DATA RECORDS below:
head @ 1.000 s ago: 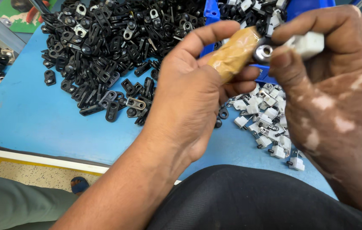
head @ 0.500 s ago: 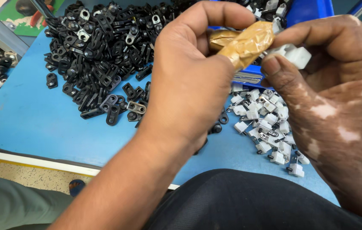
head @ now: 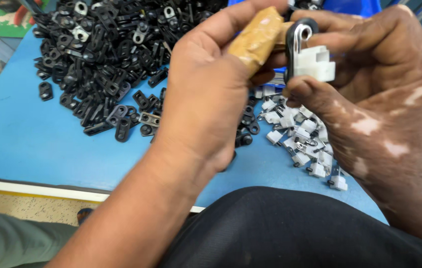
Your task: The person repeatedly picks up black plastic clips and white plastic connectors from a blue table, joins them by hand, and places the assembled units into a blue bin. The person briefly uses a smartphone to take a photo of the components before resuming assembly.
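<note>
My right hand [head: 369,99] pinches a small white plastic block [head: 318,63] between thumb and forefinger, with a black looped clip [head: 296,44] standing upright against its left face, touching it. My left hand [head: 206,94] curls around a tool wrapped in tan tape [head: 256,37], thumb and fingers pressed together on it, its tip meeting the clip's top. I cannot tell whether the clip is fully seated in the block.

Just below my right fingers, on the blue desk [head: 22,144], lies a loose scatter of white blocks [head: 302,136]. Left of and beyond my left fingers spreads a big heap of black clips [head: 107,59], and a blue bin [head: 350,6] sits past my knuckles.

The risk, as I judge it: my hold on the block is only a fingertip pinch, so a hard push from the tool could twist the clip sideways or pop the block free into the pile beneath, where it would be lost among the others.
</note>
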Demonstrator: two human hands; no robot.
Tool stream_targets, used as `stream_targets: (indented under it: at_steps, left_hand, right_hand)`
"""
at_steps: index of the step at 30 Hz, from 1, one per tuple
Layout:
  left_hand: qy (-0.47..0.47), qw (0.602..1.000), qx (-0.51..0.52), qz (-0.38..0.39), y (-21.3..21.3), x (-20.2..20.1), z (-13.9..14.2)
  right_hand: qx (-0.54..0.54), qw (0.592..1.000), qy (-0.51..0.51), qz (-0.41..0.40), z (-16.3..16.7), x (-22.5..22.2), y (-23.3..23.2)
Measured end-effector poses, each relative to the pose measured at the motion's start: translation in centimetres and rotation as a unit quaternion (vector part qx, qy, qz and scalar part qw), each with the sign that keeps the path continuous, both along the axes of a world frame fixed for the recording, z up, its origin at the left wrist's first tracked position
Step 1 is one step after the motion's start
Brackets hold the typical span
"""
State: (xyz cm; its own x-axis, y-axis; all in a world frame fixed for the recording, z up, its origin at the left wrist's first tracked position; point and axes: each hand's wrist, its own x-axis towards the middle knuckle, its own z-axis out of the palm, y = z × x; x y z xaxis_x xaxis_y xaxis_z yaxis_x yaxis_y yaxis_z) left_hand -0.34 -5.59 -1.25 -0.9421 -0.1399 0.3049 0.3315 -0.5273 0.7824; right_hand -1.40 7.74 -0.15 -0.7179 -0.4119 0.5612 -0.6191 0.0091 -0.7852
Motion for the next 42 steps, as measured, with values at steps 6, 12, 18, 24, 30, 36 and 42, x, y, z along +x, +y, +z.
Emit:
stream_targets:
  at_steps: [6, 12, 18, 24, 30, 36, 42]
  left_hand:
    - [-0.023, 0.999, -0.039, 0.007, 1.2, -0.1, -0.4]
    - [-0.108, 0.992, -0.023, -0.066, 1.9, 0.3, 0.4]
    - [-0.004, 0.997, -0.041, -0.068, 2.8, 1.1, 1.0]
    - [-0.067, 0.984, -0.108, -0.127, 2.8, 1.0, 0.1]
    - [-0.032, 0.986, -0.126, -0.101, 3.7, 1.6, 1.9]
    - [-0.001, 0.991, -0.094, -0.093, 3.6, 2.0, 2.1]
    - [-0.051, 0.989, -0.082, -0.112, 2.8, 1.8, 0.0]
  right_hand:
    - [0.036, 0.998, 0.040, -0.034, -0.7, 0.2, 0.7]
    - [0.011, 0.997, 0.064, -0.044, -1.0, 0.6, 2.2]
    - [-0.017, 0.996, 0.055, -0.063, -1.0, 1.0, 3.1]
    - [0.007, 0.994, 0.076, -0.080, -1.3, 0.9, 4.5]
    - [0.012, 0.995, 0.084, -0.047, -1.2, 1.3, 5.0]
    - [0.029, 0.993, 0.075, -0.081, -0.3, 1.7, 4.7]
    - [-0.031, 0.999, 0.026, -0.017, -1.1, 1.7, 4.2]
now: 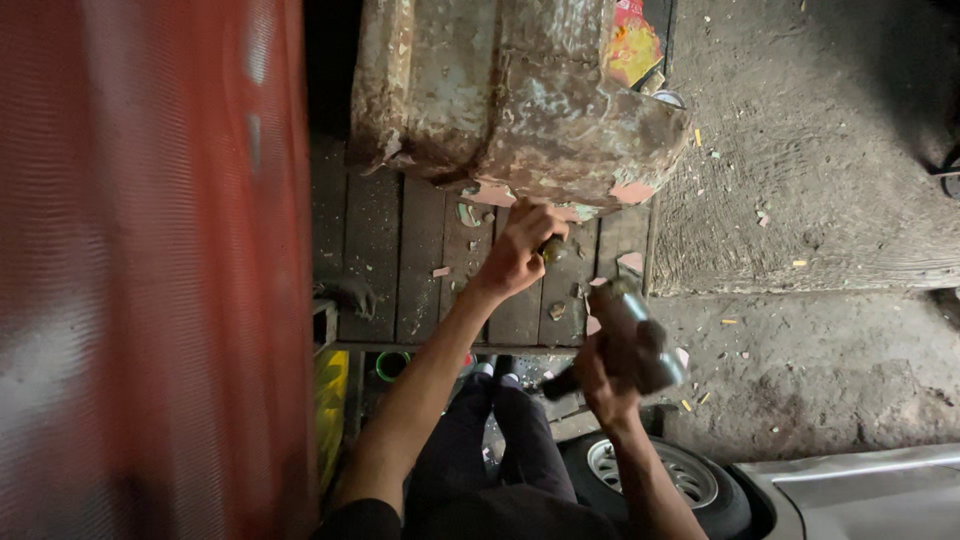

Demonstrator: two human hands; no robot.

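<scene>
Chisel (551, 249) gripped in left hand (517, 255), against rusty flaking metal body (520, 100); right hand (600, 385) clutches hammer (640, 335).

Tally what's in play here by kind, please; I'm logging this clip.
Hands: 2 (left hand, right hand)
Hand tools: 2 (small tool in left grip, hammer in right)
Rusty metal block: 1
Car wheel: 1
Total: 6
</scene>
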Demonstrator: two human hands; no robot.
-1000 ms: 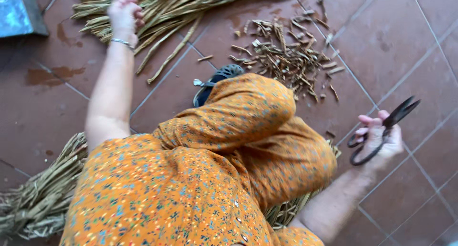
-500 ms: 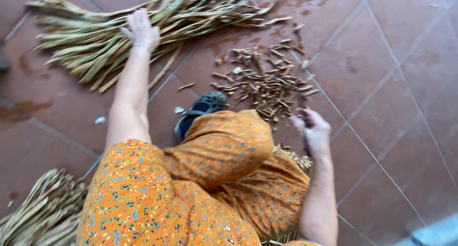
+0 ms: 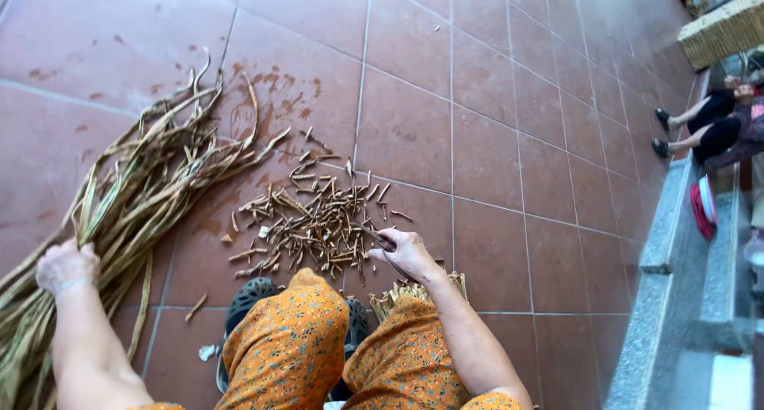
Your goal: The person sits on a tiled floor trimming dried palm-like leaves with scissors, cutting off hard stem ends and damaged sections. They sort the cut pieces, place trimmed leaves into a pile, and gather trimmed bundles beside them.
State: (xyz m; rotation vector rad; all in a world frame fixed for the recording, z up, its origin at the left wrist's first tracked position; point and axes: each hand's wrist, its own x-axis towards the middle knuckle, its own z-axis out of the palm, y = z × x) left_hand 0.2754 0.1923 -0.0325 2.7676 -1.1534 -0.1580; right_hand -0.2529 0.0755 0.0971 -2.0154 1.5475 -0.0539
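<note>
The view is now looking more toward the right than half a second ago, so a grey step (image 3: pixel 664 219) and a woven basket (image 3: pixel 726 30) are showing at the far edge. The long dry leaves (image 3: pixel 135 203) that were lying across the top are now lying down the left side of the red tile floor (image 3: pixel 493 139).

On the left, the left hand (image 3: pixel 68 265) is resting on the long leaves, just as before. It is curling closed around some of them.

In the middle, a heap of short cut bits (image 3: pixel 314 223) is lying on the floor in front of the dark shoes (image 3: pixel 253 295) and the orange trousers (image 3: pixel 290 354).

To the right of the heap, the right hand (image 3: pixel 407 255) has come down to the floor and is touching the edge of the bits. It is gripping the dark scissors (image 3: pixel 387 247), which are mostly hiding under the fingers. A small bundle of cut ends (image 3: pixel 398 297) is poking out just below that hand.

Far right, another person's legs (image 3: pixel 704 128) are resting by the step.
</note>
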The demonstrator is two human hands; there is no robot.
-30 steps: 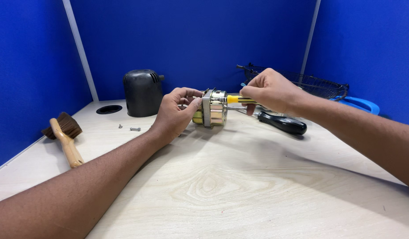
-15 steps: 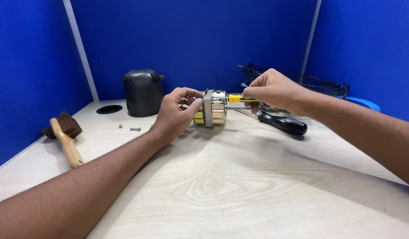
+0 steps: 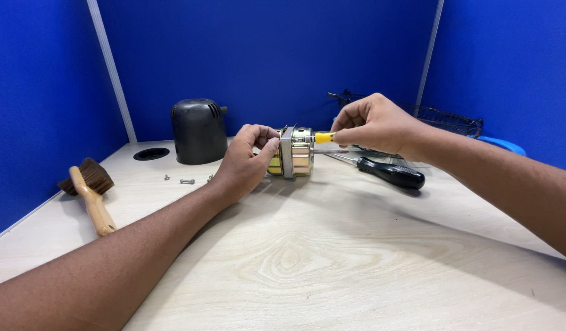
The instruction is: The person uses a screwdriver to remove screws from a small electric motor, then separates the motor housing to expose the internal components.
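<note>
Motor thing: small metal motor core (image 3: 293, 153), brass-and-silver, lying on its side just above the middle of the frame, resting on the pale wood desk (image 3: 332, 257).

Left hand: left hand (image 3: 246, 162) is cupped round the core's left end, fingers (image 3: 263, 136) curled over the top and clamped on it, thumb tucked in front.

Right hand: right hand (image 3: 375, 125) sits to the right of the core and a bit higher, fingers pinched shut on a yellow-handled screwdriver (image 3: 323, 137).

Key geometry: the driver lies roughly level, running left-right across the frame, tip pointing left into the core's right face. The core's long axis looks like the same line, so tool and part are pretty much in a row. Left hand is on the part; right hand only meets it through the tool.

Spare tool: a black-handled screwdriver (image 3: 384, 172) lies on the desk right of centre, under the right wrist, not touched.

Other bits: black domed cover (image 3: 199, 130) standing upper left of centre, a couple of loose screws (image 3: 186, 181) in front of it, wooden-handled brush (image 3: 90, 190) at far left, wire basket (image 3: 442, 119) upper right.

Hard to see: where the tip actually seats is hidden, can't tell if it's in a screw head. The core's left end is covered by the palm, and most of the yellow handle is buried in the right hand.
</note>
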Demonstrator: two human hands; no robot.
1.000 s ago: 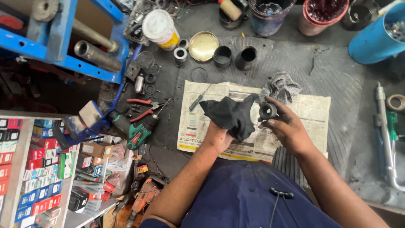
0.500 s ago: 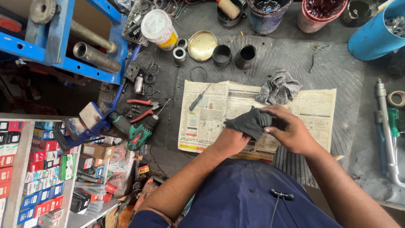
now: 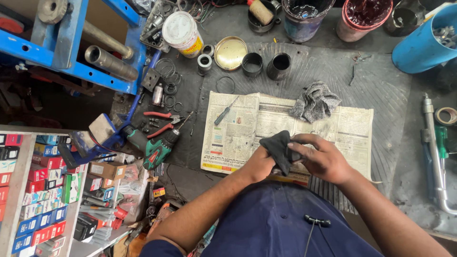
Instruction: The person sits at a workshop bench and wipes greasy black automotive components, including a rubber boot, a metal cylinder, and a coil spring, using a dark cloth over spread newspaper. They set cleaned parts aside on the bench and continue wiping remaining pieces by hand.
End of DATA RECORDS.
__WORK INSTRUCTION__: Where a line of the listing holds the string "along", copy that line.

__TASK SOLUTION__:
Measured end-effector poses, each relative to the pose measured at the motion's start: translation in centimetres and rotation as a unit quaternion (vector part qx, qy, qz and scalar part qw), each with the sign that keeps the path continuous, both along the axes of a world frame fixed for the recording, z up, its origin at the left wrist's first tracked position
Motion for the next 42 steps, as measured, with values at steps 6, 12, 18, 24, 30, 36 and 42, x, y, z along +x, +y, +z.

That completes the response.